The screen looks a little tacked on, especially when you look behind it, but the overall improvement is huge and makes a massive difference to the feeling of the EcoSport’s cabin. It even has a central front armrest now.

Despite the improvements, the heavy use of hard plastics cheapens the feel.

Some of the plastic panels look and feel cheap and nasty, including the steering wheel on the base $22,790 Ambiente.

New seats – cloth on Ambiente and Trend but leather-appointed on Titanium – are cushiony and comfortable, providing more than enough support for a long trip, however, there is no height adjustment for the front passenger, which is a big omission. Taller folk wanting to sit lower in the car have to just cope.

There is plenty of leg and headroom in the rear seat, although little ones might find it hard to see out of the high-set side windows. Also the middle seat in the second row should only be used if absolutely necessary as it is pretty tight.

Ford says the EcoSport has more than 20 stowage areas in the EcoSport, and while we didn’t count them all, we have no reason to question it.

In fact one of the crossover’s strengths is its flexible and user-friendly cabin.

Under the front passenger seat is a sliding drawer to stow items, the central compartment between the driver and passenger has a divider, and there are nooks in handy places up front and in the rear.

In the cargo area, you can move the floor panel higher to reveal a nifty underfloor stowage area. When the updated version sans external wheel arrives, the EcoSport will be offered with a tyre repair kit.

More clever ideas can be found in the second row.

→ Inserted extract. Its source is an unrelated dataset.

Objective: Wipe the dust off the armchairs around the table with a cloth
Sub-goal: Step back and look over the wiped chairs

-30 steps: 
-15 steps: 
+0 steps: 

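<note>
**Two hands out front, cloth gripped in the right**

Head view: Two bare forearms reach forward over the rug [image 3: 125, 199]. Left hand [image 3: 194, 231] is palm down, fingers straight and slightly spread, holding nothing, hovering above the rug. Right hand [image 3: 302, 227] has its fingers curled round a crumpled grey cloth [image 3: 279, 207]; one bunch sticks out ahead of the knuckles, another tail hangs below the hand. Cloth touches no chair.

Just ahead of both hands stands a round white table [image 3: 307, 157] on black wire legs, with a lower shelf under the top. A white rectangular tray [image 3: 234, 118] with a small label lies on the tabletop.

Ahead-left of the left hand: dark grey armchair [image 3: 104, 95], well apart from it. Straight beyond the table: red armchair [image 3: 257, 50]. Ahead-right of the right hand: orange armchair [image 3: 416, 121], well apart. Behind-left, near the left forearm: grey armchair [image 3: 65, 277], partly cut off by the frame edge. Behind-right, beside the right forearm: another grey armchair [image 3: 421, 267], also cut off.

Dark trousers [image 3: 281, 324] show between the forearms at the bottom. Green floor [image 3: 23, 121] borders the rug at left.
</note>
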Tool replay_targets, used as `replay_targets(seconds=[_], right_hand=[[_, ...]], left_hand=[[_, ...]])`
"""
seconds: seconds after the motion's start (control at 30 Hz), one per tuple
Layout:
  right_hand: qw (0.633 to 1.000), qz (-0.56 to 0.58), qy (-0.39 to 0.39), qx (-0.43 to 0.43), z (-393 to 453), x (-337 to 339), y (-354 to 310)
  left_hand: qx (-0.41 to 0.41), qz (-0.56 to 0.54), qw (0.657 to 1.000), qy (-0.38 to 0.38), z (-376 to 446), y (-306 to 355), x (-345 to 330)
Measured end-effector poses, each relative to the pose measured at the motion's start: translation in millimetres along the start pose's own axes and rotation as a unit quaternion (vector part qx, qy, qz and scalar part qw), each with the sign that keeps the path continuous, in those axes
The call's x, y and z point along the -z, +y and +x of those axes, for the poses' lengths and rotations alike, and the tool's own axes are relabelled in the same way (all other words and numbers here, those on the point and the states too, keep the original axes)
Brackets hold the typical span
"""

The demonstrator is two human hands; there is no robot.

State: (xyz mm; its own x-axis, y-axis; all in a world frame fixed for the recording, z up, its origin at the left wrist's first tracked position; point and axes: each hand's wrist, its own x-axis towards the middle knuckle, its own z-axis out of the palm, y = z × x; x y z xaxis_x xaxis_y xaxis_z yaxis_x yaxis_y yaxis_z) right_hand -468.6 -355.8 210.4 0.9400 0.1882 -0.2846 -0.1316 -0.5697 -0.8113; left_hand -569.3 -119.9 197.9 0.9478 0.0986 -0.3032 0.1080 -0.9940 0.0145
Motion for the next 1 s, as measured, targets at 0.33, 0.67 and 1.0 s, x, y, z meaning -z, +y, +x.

The 60/40 split fold rear seats fold down and the seat squabs fold up to the back of the front seats for an almost flat cargo area. It’s not quite as clever as Honda’s ‘Magic Seats’, but it helps boost the appeal of the EcoSport.

The launch drive route kept the EcoSport in its natural environment – the inner city, with the odd bit of bumper to bumper traffic.

The Ambiente now uses a three-cylinder 1.5-litre naturally aspirated unit offering 90kW/150Nm and it is a fairly asthmatic engine.

No-one would ever accuse the EcoSport of being a sportscar, but given the solid powertrain offerings from its competitors – the Mazda CX-3’s 1.5L unit and the Toyota C-HR’s peppy 1.2L turbo – it is well off the pace of the best in class.

The 1.5 is also a noisy little unit, but that also comes down to the lack of noise insulation in the EcoSport. Ford’s new six-speed auto – there is not manual option anymore – is a smooth shifting unit.

The steering is lifeless and the overall drive experience in the Ambiente is uninspiring.

Thankfully the 92kW/170Nm 1.0-litre three-pot in the Trend and Titanium is a more engaging unit and is the clear pick of the powertrains.

It is difficult to give impressions on ride quality as the drive route was limited to slow moving city roads, but the few bumps we encountered didn’t fuss the EcoSport too much.

The standard gear list is fairly impressive across the board, but we think the $28,990 asking price for the Titanium is pushing it. The mid-spec Trend is undoubtedly the pick of the range.

However, given there are so many strong offerings in the small SUV segment that do most things a lot better than the EcoSport, we would encourage buyers to shop around and see what best suits.